▶ _Task statement_: Report each line of the material below where the word "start" can be found.

▶ _Material provided_:
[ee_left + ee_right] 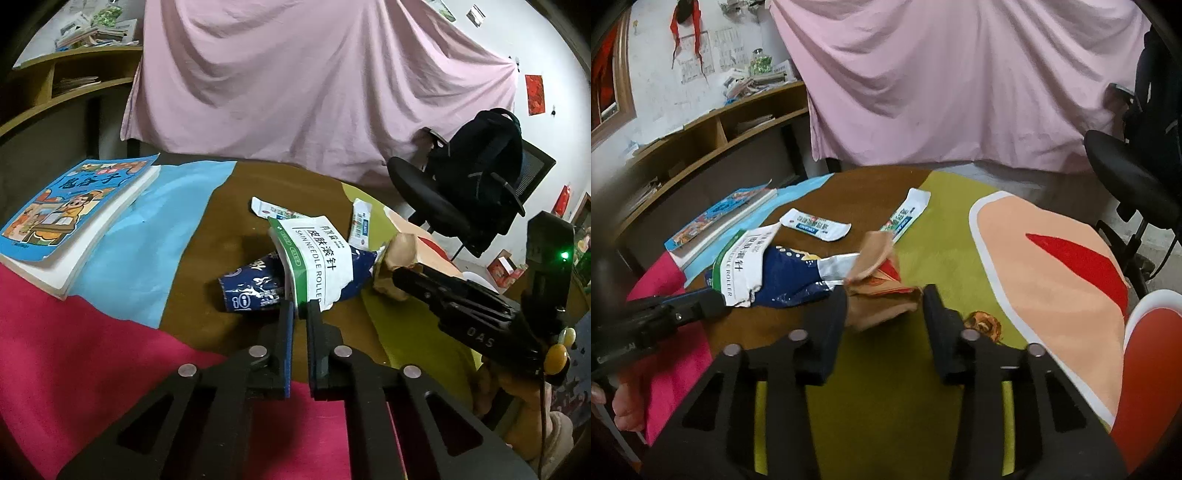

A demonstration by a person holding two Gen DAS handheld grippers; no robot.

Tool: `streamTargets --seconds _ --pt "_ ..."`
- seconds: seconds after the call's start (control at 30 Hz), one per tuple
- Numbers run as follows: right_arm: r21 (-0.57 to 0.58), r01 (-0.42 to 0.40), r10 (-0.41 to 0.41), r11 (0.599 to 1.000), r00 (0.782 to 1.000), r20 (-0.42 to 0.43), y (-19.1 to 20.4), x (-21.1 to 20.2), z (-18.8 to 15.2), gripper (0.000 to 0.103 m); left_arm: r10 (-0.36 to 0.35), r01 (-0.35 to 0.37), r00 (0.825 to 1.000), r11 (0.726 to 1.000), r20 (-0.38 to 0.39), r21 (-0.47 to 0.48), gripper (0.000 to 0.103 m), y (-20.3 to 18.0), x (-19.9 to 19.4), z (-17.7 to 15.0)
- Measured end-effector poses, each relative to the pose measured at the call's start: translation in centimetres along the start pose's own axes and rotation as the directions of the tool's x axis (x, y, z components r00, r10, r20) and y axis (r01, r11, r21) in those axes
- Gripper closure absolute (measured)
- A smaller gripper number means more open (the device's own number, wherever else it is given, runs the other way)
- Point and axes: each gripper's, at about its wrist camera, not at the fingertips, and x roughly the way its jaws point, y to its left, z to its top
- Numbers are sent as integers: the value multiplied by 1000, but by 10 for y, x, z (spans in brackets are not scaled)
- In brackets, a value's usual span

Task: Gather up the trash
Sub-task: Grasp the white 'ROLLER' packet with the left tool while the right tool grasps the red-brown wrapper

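Trash lies in a heap on the round table's colourful cloth [886, 413]. My left gripper [300, 306] is shut on the near edge of a torn white-and-green box [317, 258], which rests on a crumpled dark blue wrapper [251, 290]. From the right wrist view that left gripper [713, 301] comes in at the box [738, 266] from the left. My right gripper [884, 295] stands half open around a crumpled brown paper bag [879, 288]. The bag fills most of the gap and I see no firm squeeze. The right gripper [400, 277] meets the bag [399, 254].
Two flat white sachets [814, 225] [908, 214] lie beyond the heap. A small brown scrap [982, 323] sits by the right finger. A children's book [74, 218] lies at far left. An office chair with a black backpack [480, 177] stands right of the table. A pink sheet [314, 81] hangs behind.
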Motion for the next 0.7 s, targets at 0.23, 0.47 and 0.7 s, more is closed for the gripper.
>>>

▶ _Expected answer_:
- seconds: seconds after the call's start (control at 30 Hz), one per tuple
- Measured end-effector poses, each relative to the pose measured at the call's start: translation in centimetres along the start pose's own axes and rotation as the directions of the tool's x axis (x, y, z components r00, r10, r20) and y axis (r01, r11, r21) in those axes

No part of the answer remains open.